About this task:
Filter this material down to the lines that hold "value", copying each one.

Available data:
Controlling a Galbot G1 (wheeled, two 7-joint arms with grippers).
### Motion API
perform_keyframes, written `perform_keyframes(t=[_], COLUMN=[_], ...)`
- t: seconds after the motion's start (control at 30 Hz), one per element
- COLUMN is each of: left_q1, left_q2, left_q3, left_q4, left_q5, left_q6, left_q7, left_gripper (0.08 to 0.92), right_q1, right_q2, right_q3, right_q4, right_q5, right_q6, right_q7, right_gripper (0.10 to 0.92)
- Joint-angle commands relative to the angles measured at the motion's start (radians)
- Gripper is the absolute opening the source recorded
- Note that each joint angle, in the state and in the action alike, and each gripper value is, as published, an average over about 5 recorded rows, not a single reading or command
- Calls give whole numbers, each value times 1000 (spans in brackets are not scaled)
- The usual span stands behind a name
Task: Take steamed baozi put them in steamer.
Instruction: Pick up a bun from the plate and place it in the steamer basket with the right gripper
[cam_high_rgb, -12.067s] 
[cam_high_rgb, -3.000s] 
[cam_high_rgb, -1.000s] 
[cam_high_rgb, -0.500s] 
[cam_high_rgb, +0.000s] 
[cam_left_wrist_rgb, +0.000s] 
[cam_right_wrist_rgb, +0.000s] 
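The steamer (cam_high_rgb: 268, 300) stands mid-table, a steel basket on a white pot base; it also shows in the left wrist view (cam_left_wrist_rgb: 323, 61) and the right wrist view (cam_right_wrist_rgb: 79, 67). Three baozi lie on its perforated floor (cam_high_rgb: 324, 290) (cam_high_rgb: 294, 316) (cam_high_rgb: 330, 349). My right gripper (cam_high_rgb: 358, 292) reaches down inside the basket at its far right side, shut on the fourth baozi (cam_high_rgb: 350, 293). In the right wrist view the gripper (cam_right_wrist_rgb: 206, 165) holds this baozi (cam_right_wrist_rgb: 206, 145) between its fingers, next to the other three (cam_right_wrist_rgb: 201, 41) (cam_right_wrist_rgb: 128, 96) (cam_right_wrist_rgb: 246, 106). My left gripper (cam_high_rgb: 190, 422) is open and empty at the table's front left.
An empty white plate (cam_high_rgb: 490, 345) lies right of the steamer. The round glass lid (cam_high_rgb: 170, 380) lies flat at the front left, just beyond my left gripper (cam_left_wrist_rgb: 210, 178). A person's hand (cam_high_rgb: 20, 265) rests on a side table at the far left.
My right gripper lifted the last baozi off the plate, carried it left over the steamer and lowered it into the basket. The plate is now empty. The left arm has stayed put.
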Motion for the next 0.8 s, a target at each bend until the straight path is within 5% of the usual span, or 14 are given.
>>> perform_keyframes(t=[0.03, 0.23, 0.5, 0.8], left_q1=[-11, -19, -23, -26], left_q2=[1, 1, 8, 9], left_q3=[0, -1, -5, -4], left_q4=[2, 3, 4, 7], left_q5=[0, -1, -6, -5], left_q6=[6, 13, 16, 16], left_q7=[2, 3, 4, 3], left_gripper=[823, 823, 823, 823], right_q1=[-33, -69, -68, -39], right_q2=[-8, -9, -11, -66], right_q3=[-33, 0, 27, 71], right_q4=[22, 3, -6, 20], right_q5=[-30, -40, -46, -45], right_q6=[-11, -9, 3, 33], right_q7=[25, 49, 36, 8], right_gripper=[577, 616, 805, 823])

Response:
- Note that each joint angle, in the state and in the action alike, and each gripper value is, as published, an average over about 5 recorded rows, not a single reading or command
- Calls give whole numbers, each value times 1000 (spans in brackets are not scaled)

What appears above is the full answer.